Ad animare la trama vi è, infatti, un’entità dichiaratamente ineffabile e arcana, artefice dell’incontro tra Jakob, giovane ragazzo traumatizzato dall’aver assistito alla morte della madre, la “Colomba”, cui era morbosamente e indissolubilmente legato, e Verena, ortofonista e psicologa particolarmente votata al trattamento di soggetti ritardati e angustiati. Una “vocazione” che, in seguito alla lettura di un annuncio giornalistico, conduce, dunque, quest’ultima presso la – geograficamente imprecisata – “Villa La Rocciosa”, dimora lugubre e contornata di statue minacciose in cui risiedono l’adolescente, Pamela, la zia e “Guardiana”, e Alessio, il domestico.

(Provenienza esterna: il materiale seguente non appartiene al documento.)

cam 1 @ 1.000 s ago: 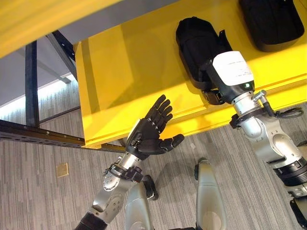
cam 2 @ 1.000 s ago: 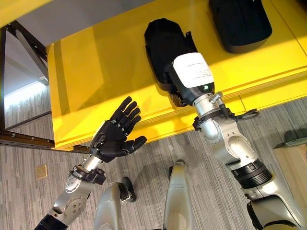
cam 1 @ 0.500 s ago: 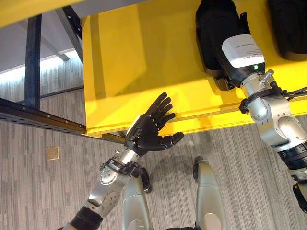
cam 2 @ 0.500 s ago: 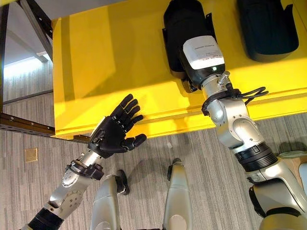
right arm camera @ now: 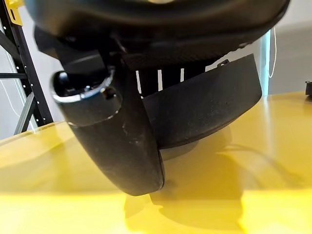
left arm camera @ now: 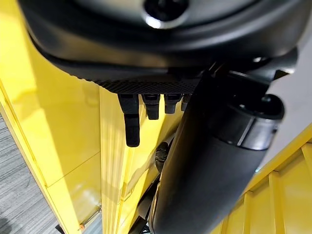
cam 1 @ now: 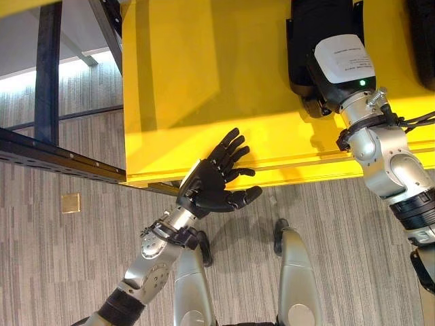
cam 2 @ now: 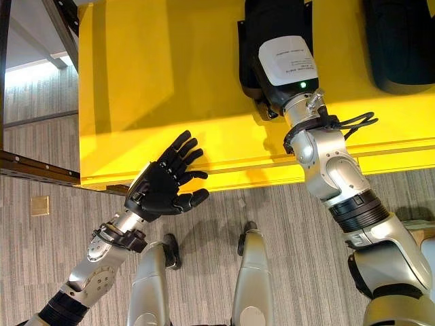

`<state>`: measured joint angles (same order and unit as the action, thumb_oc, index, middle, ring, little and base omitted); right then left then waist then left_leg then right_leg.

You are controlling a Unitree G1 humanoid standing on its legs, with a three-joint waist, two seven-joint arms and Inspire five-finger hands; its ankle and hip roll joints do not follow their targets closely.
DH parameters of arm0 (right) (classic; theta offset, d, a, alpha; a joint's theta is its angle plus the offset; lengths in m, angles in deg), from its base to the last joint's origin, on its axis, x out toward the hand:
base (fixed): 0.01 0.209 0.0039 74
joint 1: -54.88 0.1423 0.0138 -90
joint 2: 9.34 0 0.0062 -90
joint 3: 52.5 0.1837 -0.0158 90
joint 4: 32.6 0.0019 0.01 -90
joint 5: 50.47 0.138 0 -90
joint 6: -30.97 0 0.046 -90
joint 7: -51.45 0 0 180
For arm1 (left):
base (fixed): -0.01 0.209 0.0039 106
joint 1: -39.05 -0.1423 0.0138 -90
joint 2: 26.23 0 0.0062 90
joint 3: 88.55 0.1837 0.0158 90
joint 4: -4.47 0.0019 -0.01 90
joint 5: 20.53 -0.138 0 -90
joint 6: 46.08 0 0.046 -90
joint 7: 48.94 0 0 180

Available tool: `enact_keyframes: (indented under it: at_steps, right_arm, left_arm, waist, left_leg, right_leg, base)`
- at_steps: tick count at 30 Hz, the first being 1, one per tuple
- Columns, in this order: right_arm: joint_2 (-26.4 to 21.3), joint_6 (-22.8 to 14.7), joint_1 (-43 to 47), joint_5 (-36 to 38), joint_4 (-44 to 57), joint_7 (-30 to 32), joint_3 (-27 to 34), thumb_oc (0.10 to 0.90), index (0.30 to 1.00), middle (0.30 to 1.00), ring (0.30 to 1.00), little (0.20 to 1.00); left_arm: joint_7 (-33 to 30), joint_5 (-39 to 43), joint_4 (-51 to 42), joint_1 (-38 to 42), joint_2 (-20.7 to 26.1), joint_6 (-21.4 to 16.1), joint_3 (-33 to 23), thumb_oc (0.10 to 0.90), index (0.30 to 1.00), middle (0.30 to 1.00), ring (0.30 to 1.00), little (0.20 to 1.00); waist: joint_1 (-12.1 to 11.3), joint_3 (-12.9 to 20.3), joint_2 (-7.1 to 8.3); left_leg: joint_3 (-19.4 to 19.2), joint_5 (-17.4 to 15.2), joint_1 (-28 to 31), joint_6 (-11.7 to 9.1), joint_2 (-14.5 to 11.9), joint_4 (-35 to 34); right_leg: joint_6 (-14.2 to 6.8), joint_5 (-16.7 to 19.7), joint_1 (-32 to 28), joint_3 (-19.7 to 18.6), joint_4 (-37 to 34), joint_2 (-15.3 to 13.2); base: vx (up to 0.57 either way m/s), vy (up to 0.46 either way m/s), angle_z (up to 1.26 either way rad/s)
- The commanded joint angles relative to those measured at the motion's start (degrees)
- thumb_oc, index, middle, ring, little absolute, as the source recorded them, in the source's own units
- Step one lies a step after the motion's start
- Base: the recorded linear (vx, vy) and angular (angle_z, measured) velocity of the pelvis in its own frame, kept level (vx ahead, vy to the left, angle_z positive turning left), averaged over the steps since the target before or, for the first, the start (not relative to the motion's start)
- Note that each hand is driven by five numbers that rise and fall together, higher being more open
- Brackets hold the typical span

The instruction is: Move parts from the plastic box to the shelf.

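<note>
A long black part (cam 1: pixel 306 34) lies on the yellow shelf (cam 1: pixel 183 81), a short way back from its front edge. My right hand (right arm camera: pixel 112 126) reaches in over the edge and is shut on the near end of this black part (right arm camera: pixel 204 107), thumb on one side and fingers on the other. A second black part (cam 2: pixel 401 41) lies on the shelf further right. My left hand (cam 1: pixel 207 183) is held open, palm up, at the shelf's front edge and holds nothing; its straight fingers (left arm camera: pixel 131 122) point along the yellow shelf.
A dark metal rack beam (cam 1: pixel 47 163) and an upright (cam 1: pixel 46 68) stand left of the shelf. Grey carpet with a small brass floor plate (cam 1: pixel 70 202) lies below. The shelf's left half (cam 2: pixel 149 68) is bare yellow surface.
The camera has shifted, so the whole scene sits differently. The right hand and its black part are now further back from the shelf's front edge. The left hand stays open by the edge.
</note>
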<state>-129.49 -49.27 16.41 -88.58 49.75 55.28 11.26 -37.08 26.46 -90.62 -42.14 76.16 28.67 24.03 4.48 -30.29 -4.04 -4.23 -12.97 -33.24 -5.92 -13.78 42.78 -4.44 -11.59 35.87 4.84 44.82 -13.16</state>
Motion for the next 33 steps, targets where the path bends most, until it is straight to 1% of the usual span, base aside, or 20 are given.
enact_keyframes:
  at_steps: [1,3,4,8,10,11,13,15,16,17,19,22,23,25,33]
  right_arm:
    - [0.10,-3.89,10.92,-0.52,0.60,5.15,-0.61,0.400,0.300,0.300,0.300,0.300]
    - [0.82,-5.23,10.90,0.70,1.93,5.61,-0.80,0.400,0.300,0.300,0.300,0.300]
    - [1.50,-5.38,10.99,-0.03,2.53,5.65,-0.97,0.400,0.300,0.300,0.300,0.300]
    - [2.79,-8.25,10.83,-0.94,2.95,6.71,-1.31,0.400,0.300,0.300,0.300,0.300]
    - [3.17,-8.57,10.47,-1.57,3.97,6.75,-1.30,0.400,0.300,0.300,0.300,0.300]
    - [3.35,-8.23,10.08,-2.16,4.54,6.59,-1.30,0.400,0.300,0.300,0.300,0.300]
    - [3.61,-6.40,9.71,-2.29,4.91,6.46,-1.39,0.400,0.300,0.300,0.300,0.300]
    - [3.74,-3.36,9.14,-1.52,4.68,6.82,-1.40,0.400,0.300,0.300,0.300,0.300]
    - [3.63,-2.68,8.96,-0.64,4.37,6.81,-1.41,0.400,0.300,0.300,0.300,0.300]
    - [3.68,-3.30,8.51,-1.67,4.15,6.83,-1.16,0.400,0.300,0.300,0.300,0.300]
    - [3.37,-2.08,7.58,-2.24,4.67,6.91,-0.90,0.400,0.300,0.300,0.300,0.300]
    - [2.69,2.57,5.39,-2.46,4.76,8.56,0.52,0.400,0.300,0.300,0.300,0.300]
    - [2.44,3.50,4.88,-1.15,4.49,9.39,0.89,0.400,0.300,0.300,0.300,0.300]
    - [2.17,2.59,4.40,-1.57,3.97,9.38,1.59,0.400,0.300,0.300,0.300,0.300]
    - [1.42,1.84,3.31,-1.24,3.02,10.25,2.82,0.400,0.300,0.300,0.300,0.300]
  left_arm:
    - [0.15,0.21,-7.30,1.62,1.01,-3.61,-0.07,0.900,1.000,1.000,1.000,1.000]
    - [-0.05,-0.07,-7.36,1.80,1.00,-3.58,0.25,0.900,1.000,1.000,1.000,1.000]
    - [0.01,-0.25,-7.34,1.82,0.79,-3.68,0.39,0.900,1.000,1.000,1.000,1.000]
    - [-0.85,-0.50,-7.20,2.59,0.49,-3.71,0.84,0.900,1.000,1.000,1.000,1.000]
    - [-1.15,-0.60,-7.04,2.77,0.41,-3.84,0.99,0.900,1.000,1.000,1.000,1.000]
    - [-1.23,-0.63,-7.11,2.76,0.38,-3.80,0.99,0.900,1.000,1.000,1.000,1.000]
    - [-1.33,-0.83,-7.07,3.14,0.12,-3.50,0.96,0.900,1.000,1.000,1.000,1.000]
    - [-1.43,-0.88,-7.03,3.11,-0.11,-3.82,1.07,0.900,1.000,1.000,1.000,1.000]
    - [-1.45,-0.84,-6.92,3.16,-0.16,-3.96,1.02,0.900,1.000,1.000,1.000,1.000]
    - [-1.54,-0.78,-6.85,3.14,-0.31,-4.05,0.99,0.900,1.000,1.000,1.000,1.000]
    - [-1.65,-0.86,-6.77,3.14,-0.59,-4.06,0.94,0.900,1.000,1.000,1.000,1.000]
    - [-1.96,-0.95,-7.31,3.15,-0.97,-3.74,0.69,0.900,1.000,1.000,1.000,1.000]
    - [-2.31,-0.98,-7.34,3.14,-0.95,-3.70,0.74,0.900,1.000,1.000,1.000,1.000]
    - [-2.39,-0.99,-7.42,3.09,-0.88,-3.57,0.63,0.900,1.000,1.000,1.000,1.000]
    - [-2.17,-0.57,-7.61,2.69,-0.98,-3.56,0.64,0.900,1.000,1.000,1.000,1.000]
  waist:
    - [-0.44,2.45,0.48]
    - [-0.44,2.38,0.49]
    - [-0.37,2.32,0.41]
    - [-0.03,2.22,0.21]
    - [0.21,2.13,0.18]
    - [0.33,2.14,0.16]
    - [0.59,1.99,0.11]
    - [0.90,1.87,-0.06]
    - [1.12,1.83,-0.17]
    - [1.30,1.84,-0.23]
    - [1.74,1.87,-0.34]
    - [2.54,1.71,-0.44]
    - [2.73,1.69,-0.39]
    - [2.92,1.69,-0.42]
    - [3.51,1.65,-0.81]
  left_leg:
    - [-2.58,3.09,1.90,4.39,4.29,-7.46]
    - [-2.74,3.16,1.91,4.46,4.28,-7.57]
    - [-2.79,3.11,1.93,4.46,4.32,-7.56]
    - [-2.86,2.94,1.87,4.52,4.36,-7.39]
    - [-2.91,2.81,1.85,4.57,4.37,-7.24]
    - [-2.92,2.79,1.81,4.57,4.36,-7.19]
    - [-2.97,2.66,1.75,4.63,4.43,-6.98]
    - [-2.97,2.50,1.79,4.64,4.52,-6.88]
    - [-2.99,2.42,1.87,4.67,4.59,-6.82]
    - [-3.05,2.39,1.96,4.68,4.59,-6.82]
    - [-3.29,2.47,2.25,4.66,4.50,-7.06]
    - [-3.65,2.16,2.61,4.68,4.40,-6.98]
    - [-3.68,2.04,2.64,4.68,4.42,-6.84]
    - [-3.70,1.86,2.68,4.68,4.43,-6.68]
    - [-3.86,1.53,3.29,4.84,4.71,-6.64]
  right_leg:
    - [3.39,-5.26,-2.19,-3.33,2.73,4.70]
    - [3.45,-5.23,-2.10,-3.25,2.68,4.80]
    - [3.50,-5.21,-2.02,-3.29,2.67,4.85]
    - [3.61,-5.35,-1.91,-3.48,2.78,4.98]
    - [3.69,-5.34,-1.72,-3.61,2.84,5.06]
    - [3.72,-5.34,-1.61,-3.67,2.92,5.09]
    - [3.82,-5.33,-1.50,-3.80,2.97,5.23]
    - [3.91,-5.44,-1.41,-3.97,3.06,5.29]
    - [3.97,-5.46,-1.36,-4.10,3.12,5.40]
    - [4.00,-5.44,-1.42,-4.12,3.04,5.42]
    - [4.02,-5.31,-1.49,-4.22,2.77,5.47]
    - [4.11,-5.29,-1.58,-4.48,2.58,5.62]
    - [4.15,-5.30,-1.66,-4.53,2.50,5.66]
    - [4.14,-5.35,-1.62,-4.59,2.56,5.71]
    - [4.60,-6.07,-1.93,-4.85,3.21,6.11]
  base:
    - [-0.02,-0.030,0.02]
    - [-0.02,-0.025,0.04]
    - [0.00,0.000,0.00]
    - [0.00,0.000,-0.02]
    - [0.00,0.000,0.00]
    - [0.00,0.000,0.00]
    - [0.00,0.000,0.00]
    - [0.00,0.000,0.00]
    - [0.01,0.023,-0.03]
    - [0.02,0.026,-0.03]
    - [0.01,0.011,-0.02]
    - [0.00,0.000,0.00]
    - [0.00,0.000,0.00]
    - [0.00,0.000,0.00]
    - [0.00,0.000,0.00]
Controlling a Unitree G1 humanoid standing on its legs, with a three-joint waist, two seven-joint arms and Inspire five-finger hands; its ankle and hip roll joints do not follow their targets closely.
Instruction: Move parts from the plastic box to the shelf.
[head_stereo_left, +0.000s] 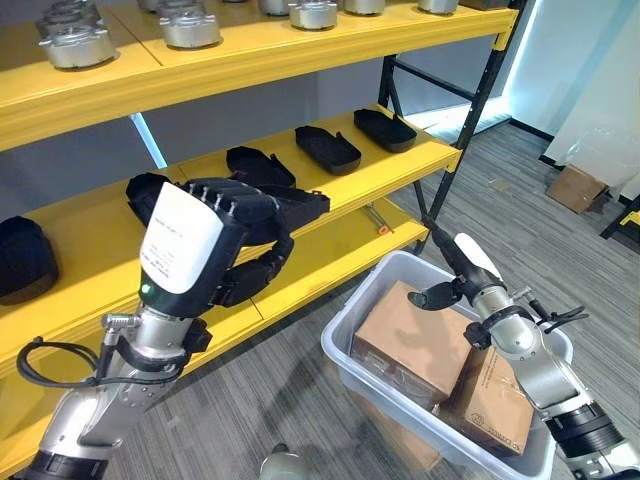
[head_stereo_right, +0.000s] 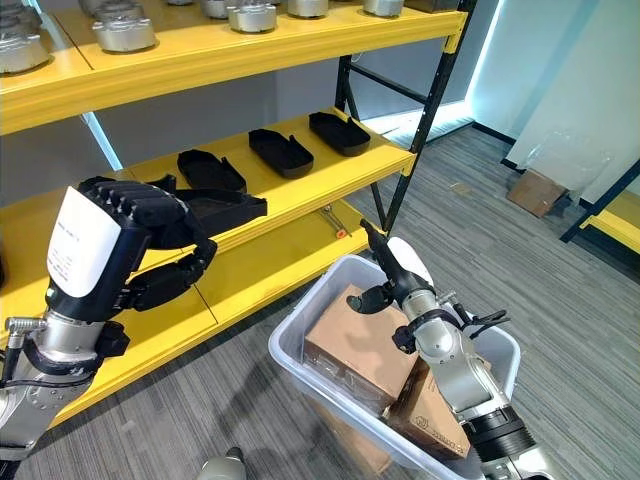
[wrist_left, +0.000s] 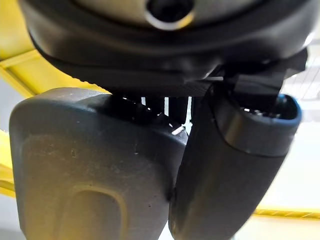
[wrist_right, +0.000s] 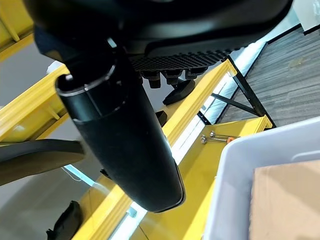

Gli unici testimoni di un incedere quotidiano lento e insapore, contraddistinto da un’atmosfera di sospensione e vacuità causata dallo stesso Jakob, immolatosi al deliberato inutilizzo della parola e all’ossessionato ascolto della lapide di marmo in cui giacciono i fugaci resti della sua sola fonte di benessere, Malvina – la madre –, e consegnatosi, così, alle conseguenze subitanee e dolorose della sua terribile dipartita. Conseguenze cui Verena cercherà, quindi, di porre rimedio, tentando di instaurare un rapporto che, ben presto, rivela, però, i suoi contorni ambigui, inscindibili e funerei.

Entrambi i protagonisti, infatti – cui Raffo offre espressione, stilisticamente e narrativamente, in tempi e modalità dissimili e disgiunti –, paiono incarnare e veicolare i desideri di una forza occulta e a loro superiore, manifestatasi attraverso il sussurro della pietra, a Jakob, e mediante il verificarsi di coincidenze, premonizioni e sogni rivelatori, a Verena, dando luogo, così, a un reticolato di malvagità, verità celate e sintomi di affezione che avviluppano il lettore in una vischiosa sensazione di angoscia e anelito di scoperta e delucidazione.

Acuita dalle tinte gotiche e metaforiche di cui il testo è intriso, e che tramutano le sue pagine non solo in un romanzo dalla tensione prepotente e incessante, ma anche in una trattazione che si staglia alla stregua di un trasversale “saggio sulla parola”, reso sia dalle frequenti diramazioni riflessive che vertono intorno al potere e alla realtà riecheggiati dalle lettere, sia attraverso la scelta di uno stile raffinato, sapiente e pienamente evocativo.

Il quale, perciò, consente al lettore, con il suo ritmo ovattato e incalzante, di adagiarsi sull’alveo di suspense che esso genera e di lasciarsi travolgere dal volteggio inesausto e abbacinante di spaesamento e colpi di scena, emblemi di un intreccio che elide qualsiasi ancoraggio allo scibile e materializza il dolore sordo della perdita in personaggi e pensieri difformi, perpetuandone, così, il ricordo e le sensazioni.